> **Task directions**: Within the listing that follows, how many lines contain the word "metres"? Only the number is wanted.

> **Recorded information**:
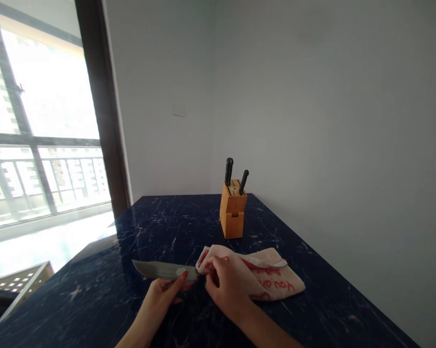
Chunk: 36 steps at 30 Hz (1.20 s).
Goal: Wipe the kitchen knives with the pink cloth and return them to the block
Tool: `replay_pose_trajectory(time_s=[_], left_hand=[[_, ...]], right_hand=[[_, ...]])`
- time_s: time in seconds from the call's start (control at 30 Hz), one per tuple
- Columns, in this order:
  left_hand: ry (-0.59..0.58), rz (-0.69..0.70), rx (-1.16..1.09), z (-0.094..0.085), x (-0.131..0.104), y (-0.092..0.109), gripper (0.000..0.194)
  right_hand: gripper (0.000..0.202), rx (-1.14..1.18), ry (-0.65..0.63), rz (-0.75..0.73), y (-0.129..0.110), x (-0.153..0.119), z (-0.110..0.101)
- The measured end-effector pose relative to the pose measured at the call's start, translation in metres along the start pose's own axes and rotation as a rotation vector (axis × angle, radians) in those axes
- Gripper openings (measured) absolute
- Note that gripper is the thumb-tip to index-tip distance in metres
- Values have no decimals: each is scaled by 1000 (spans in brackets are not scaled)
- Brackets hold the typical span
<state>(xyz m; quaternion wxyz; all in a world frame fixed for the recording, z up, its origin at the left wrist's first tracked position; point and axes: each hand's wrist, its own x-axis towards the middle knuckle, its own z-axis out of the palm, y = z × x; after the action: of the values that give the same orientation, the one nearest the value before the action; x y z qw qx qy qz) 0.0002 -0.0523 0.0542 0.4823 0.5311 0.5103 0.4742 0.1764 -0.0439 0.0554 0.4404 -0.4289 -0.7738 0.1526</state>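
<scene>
A knife (156,269) lies nearly level above the dark table, its broad blade pointing left and a pale oval mark near its wide end. My left hand (165,292) is closed on that wide end, thumb on the near face. Its handle is not plainly visible; hands and cloth cover that area. With bent fingers, my right hand (227,285) pinches the edge of a pale pink towel (275,280) against the right end of the knife. The rest of the towel, with red lettering and a red stripe, spreads rightward over the tabletop.
Behind the towel a wooden knife block (232,217) stands upright, holding two black-handled knives (229,171). The blue-black marbled table (160,227) meets a grey wall (312,121) along its right side. A large window (51,96) and a perforated chair-like piece (22,282) are at left.
</scene>
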Motion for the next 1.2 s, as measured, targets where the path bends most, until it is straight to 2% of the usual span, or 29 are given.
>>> replay_pose_trajectory(time_s=[0.13, 0.37, 0.6, 0.87, 1.0, 1.2], left_hand=[[-7, -1, 16, 0, 1, -2, 42], [22, -13, 6, 0, 2, -4, 46], [29, -28, -35, -1, 3, -7, 42], [10, -76, -65, -7, 9, -18, 39], [30, -62, -74, -7, 9, -16, 40], [9, -24, -60, 0, 2, -5, 42]], right_hand=[[23, 2, -53, -70, -6, 1, -2], [24, -29, 0, 61, 0, 0, -5], [24, -35, -97, -65, -9, -1, -8], [16, -206, -64, 84, 5, 4, -6], [16, -231, -30, 109, 11, 3, -6], [24, -82, -71, -29, -3, -1, -8]])
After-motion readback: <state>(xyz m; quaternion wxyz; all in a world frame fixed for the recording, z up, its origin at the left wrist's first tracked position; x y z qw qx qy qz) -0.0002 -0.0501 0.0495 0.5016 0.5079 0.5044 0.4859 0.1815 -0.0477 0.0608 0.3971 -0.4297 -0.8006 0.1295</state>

> **Exercise output**: 2